With the ways of the intellect you won’t see beyond intellect.
With the ways of action you won’t know non-action.
If you want to know what is beyond intellect and action,
Cut your mind at its root and rest in naked awareness.

(A rich man asked Sengai to write something for the continued prosperity of his family so that it might be treasured from generation to generation. Sengai obtained a large sheet of paper and wrote: 

Father dies, son dies, grandson dies.” 

The rich man became angry. “I asked you to write something for the happiness of my family! Why do you make such a joke as this?” 

“No joke is intended,” explained Sengai. “If before you yourself die your son should die, this would grieve you greatly. If your grandson should pass away before your son, both of you would be broken-hearted. If your family, generation after generation, passes away in the order I have named, it will be a natural course of lfe. I call this real prosperity.”)

Let the cloudy waters of thinking settle and clear.
Let appearances come and go on their own.
With nothing to change, the world you experience becomes mahamudra.
Because the basis of experience has no beginning, patterns and distortions fall away.
Rest in no beginning, with no self-interest or expectation.
Let what appears appear on its own and let conceptual ways subside.

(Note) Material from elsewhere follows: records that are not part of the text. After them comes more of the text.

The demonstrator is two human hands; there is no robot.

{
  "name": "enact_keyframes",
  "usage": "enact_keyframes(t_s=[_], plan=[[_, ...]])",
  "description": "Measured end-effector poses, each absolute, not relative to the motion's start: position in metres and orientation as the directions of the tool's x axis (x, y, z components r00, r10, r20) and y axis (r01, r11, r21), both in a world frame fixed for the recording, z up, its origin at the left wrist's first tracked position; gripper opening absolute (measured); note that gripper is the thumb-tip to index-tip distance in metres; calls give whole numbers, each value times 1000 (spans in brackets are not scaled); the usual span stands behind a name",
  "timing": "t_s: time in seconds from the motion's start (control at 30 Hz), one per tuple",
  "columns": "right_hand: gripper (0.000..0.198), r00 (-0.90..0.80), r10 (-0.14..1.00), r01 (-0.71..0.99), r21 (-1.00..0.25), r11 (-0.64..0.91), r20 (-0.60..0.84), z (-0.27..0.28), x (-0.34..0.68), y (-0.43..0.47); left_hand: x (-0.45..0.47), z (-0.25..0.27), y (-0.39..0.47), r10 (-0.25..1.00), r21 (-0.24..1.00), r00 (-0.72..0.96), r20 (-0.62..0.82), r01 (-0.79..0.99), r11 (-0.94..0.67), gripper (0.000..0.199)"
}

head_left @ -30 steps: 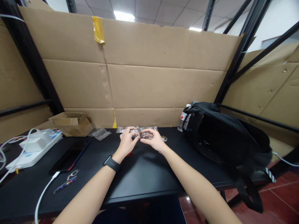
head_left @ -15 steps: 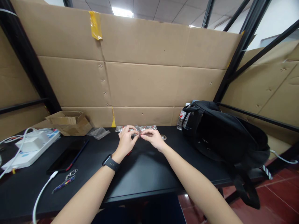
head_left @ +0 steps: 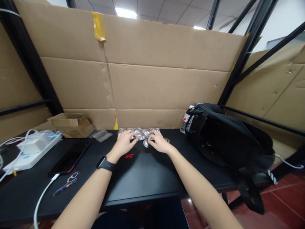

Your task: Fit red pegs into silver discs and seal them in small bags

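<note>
My left hand (head_left: 125, 141) hovers over the table with its fingers curved and a small gap between thumb and forefinger; I see nothing held there. Close by on the right, my right hand (head_left: 158, 141) has its thumb and fingertips at the edge of a round silver disc (head_left: 145, 143), seemingly pinching it. Behind both hands lie clear plastic packets (head_left: 142, 135) with shiny round pieces and red bits, partly hidden by the fingers. Another ring-shaped silver disc (head_left: 167, 140) shows beyond my right hand. A small red tangle of cord (head_left: 129, 156) rests nearer me.
To the left are an open cardboard box (head_left: 71, 125), a clear plastic bag (head_left: 101, 135), a power strip (head_left: 33, 152), a phone (head_left: 69, 159) and a keychain (head_left: 65, 187). On the right, a black backpack (head_left: 228, 140) stands beside a water bottle (head_left: 184, 124). A cardboard wall (head_left: 147, 89) closes the back.
My hands were together, fingertips meeting at a small thing; now they are apart, the left moved leftward. The silver disc and the red tangle have come into clearer view.
</note>
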State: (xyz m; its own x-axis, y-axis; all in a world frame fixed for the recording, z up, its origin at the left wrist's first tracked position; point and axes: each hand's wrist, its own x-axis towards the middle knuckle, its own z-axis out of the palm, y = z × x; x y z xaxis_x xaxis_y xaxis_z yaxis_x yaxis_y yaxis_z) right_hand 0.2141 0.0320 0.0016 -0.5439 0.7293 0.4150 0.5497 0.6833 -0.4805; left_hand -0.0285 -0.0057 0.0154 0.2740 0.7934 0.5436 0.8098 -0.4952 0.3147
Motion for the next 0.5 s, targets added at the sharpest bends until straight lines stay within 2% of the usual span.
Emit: enact_keyframes(t_s=[0.1,0.3,0.43,0.5], plan=[[7,-631,685,567,-386,728,364,5,225,34,-50,18,-1,835,321,352,423,803,-502,19],[6,-680,677,554,-407,726,282,4,227,35,-70,14,3,864,384,501,51,789,-480,16],[3,-697,644,504,-423,753,316,9,231,38,-65,14,1,860,387,509,-34,800,-458,16],[3,-661,670,532,-419,736,338,14,241,43,-63,16,0,862,404,506,-34,796,-452,16]])
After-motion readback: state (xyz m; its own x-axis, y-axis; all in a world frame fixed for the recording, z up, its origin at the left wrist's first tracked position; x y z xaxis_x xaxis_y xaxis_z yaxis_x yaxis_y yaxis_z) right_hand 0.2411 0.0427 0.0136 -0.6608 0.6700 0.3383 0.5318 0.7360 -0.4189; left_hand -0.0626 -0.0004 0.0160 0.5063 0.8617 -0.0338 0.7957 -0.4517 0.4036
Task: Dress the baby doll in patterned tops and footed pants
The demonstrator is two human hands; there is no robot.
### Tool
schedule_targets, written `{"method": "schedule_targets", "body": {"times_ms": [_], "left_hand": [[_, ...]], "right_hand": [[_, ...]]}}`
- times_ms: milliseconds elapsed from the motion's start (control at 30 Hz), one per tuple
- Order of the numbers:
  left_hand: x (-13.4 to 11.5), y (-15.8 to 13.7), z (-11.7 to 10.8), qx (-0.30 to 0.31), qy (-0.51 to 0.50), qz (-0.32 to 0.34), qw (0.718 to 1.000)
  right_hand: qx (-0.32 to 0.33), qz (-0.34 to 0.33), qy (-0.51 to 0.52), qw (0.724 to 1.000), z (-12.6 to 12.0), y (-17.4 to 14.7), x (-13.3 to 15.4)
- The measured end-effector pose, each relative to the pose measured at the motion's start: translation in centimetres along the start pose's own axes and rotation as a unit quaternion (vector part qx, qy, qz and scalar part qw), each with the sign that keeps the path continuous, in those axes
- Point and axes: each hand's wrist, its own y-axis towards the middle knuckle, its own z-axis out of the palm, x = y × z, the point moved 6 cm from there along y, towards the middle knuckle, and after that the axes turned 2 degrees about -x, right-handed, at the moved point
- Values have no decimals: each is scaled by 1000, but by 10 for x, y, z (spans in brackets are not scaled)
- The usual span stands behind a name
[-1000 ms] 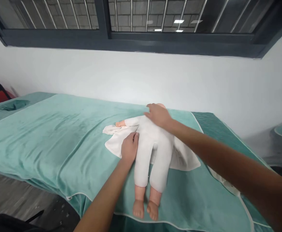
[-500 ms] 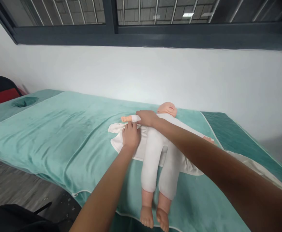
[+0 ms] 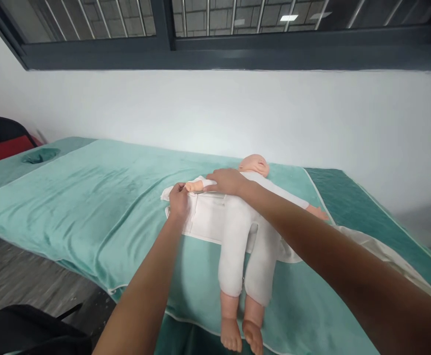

The most majestic of outlooks is free of all reference.
The most majestic of practices is vast and deep without limit.
The most majestic of behaviors is open-minded and impartial.
The most majestic of fruitions is natural being, free of concern.

At first, practice is a river rushing through a gorge.
In the middle, it’s the river Ganges, smooth and flowing.
In the end, it’s where all rivers meet, mother and child.

When your mind is less acute and does not truly rest,
Work the essentials of energy and bring out the vitality of awareness.
Using gazes and techniques to take hold of mind
Train awareness until it does truly rest.

When you practice with a sexual partner, empty bliss awareness arises.
The balancing of method and wisdom transforms energy.
Let it descend gently, collect it, draw it back up,
Return it to its place, and let it saturate your body.
When you are free from longing and desire, empty bliss awareness arises.

You will have a long life, you will not gray, and you will shine like the moon.
You will radiate health and well-being and be as strong as a lion.
You will quickly attain the ordinary abilities and open to the supreme one.
May these pith instructions, the essentials of mahamudra,
Abide in the hearts of all worthy beings.


Danger of choice

Whichever way one looks at it, the root, the starting point of division and fragmentation is the act of choice. Which is why J.Krishnamurti spoke so emphatically about choice-less awareness, perhaps the most sparse and delightfully cultural definition of an awakened state. In the Tao Te Ching, Lao Tsu also greatly emphasizes the danger of choice, and the divisions it creates. As a matter of fact, scores of enlightened masters have emphasized this point.